Um dia, lá pelos idos de 2010, quando Miguel Falabella fazia preparação vocal para o musical “A gaiola das loucas” com Mirna Ribeiro, uma das maiores referências do ramo, o artista chegou mais cedo para a sessão. No palco, Mirna trabalhava com a atriz e cantora Alessandra Maestrini, imortalizada para muitos por seus trabalhos humorísticos na TV, como a hilária Bozena, do humorístico “Toma lá, da cá” (criação de Falabella). Durante aquela aula com Mirna, Maestrini cantava ópera, e Falabella, adiantado, ficou encantado, como relembra a própria atriz. “Ele me disse: ‘Tá doida? Você acha que se eu tivesse uma voz dessas eu ia estar fazendo palhaçada na televisão? Eu ia estar cantando na Europa!'”, diz ela, entre risos. “Mas eu sou palhacinha também, gosto de explorar caminhos diferentes da arte: o humor, o canto (lírico ou não), atuar em várias possibilidades. Mas foi daí que surgiu o germe de “O som e a sílaba”, ele disse que ia escrever especialmente pra mim e pra Mirna um trabalho em que eu cantasse ópera, e cá estamos nós três. E eu gostava de fazer ópera e nem sabia (risos)”.

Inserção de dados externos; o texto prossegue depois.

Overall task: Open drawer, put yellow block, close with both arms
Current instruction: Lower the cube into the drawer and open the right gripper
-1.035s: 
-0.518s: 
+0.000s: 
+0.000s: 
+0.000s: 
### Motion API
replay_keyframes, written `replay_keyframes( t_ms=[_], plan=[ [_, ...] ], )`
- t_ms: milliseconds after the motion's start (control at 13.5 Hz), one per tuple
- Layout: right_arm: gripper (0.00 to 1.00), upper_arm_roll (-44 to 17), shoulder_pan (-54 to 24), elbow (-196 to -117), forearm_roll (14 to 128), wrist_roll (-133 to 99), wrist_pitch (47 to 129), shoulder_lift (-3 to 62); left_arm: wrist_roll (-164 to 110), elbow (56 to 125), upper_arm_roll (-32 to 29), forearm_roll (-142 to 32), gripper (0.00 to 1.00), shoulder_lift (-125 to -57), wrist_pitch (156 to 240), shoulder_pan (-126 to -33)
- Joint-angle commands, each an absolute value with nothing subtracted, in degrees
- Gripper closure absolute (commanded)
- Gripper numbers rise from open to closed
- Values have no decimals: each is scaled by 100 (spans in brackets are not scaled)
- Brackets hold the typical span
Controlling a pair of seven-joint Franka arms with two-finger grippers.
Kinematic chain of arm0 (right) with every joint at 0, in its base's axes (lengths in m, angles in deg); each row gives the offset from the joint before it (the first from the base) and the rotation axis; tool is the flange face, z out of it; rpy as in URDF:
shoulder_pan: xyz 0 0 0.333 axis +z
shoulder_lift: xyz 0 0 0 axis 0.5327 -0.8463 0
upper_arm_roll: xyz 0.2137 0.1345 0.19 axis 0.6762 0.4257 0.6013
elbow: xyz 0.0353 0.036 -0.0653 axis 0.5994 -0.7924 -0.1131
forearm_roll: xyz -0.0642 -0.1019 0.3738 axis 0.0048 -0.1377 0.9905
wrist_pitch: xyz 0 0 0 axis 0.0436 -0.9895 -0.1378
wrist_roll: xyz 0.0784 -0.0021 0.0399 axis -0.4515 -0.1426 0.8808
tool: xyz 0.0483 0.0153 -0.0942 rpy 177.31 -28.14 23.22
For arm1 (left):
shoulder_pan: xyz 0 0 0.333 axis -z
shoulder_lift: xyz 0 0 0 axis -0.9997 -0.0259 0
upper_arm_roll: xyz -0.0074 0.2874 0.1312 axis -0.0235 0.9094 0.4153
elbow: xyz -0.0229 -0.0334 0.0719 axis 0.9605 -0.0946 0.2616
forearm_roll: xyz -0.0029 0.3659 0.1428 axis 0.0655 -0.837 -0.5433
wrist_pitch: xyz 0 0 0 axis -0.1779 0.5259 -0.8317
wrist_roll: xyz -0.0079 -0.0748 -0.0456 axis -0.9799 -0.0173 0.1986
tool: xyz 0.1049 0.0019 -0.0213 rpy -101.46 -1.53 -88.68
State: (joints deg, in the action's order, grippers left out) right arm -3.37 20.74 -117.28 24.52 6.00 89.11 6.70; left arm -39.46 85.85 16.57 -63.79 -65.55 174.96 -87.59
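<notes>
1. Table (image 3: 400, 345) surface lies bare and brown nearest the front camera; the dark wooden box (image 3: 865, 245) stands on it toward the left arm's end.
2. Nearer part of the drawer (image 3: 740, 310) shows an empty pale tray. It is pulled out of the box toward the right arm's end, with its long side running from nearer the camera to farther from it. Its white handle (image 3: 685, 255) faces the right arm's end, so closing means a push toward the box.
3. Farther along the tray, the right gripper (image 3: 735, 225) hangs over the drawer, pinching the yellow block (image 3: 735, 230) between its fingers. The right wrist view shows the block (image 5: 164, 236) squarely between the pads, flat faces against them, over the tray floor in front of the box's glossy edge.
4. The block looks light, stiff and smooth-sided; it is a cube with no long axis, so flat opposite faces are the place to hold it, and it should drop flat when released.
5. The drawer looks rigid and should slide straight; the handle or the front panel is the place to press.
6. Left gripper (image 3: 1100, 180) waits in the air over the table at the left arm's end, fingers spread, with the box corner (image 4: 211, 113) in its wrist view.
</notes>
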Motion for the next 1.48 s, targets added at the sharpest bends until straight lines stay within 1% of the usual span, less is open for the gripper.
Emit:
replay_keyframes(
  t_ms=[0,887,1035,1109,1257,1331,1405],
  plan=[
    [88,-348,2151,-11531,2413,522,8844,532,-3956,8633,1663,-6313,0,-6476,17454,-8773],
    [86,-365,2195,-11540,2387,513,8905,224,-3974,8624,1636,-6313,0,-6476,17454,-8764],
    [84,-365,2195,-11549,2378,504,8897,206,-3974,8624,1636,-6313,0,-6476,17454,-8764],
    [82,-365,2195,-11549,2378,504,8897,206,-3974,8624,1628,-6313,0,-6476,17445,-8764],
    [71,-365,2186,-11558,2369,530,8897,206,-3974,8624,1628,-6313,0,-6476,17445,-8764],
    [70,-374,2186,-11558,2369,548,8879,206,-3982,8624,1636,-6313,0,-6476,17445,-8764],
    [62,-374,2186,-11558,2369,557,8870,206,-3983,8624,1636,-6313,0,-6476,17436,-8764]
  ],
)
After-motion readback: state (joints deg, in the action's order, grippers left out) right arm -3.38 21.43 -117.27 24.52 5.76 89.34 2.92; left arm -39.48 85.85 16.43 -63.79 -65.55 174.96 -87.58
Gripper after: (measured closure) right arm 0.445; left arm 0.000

Em meio a tanta intolerância, preconceito e manifestações de violência dos polarizados dias atuais, a voz tão conhecida e suave de Alessandra me conta ao telefone sobre uma das chaves para que possamos caminhar rumo a tempos melhores, falando sobre a peça. “No meu processo de criação (de personagens), eu aprendo por meio do movimento, do contato, da emoção, sou sinestésica. Procuro estabelecer uma conexão com o outro, entender de que ponto de vista ele entende o mundo”, diz ela. O espetáculo, que além de escrito também tem direção de Falabella, está há um ano na estrada e chega a Juiz de Fora nesta sexta-feira (14).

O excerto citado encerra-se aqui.